Вдалеке — в темноте все далеко — свеча освещала вход в лавочку китайца или в забегаловку, где продают кофе, хлеб, колбасу, прогорклые шкварки. К такой забегаловке собирались люди, по двое, по трое, по многу, здоровались с продавщицей и просили чегонибудь поесть. Она давала им еду, и они, пригнувшись, шли с тарелкой и чашечкой кофе в темный угол, а там присаживались на корточки. У тех, кто жил тут подольше, глаза даже вечером были какие-то стеклянные и от жары, и от жара. Они уже заболевали. Новоприбывшие были покрепче; они пошучивали, делились воспоминаниями, им хотелось поскорей подцепить стоящую шлюху. А там, в плотной полутьме, обрамленные дверным проемом, маячили златозубые призраки, подманивая прохожих: «Иди сюда, миленький!», «Ко мне, красавчик!», «Нет, ко мне, лапочка!»
Стояла тишина, но тихо не было — шуршала листва на ветках, на молодых побегах, на стволах, отделявшихся от корня над землей и струящихся вверх, словно фонтан, с шумом бьющий выше куста и выше дерева; да и звери осторожно шуршали во тьме, искали прибежища и пищи.
Аделаидо Лусеро, один из надсмотрщиков на плантации «Ла-Марома», позавтракал, когда ушла теща. Сказала, что идет, и ушла, опасаясь, как бы дом не ограбили, пока мужа нету; все ж и Клещеватый на что-то годился, хоть дом сторожил. Итак, Аделаидо позавтракал и сам ушел из дому, а проходя мимо жены, то ли нежно, то ли в шутку примерил ей сомбреро, чтобы не забывала мужа, пока он не вернется.

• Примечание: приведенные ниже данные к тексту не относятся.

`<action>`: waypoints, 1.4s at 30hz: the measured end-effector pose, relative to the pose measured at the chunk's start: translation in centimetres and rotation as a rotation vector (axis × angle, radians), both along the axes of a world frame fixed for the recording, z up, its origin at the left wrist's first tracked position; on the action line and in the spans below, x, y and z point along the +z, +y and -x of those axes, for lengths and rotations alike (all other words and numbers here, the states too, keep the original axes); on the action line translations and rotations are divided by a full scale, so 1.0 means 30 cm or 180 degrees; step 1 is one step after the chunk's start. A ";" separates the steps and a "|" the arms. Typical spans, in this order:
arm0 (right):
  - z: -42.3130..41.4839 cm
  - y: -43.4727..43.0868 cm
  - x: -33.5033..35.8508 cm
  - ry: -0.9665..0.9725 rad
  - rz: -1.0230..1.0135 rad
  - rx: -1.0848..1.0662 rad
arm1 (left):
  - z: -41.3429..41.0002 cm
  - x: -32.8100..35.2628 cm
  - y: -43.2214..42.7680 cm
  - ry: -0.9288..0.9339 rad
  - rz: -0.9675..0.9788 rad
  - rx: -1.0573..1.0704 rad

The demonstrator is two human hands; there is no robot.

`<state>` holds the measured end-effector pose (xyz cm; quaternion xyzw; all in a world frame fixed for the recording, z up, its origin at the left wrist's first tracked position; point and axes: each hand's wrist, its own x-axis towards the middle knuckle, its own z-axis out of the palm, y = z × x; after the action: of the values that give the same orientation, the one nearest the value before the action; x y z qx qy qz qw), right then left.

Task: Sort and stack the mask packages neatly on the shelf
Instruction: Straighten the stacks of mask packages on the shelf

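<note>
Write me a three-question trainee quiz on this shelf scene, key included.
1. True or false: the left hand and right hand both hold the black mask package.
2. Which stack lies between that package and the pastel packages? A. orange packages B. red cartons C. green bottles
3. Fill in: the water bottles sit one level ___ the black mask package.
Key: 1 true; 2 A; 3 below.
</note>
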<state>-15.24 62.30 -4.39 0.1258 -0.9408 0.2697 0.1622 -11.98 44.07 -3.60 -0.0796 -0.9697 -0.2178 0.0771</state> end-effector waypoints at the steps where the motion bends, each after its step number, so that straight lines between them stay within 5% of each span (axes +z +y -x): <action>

Широкополая шляпа защищала его от солнца, и были на нем крепкие штаны, краги, куртка с бахромой. Не успел он прибыть на работу, его осадили десятники. Творилось черт-те что. Сперва заговорил один десятник за всех: «А я его как толкну… Что-то он мне не того…» Потом мордатый Сальдивар отвел Аделаидо в сторонку, у него было дело поважнее. Скоро бананы собирать, а людей не хватает. Те, кого выписали с «Эль-Хуте», прибыли не все. Раз-два, и обчелся. Если народу не хватит, он тут ни при чем. Другой десятник, черный Сологайстоа, тоже отозвал Аделаидо, и по той же причине. Рук не хватает, а работа будет бешеная. Черный Сологайстоа сам знал, что выражается точно. Когда собирают бананы, и впрямь начинается лихорадка. Люди как бешеные срывают крюками огромные зеленые гроздья. Дерево — словно зеленый крест, сборщики у его подножья — словно иудеи, которые копьем ли, рукою ли, веревкой пытаются стащить обратившегося в гроздь Христа. Наконец зеленый Христос спускается к ним, а они бережно принимают его, как существо нездешнее, и везут в маленькой повозочке к священному омовению, и кладут потом в стеганный изнутри удобный мешок.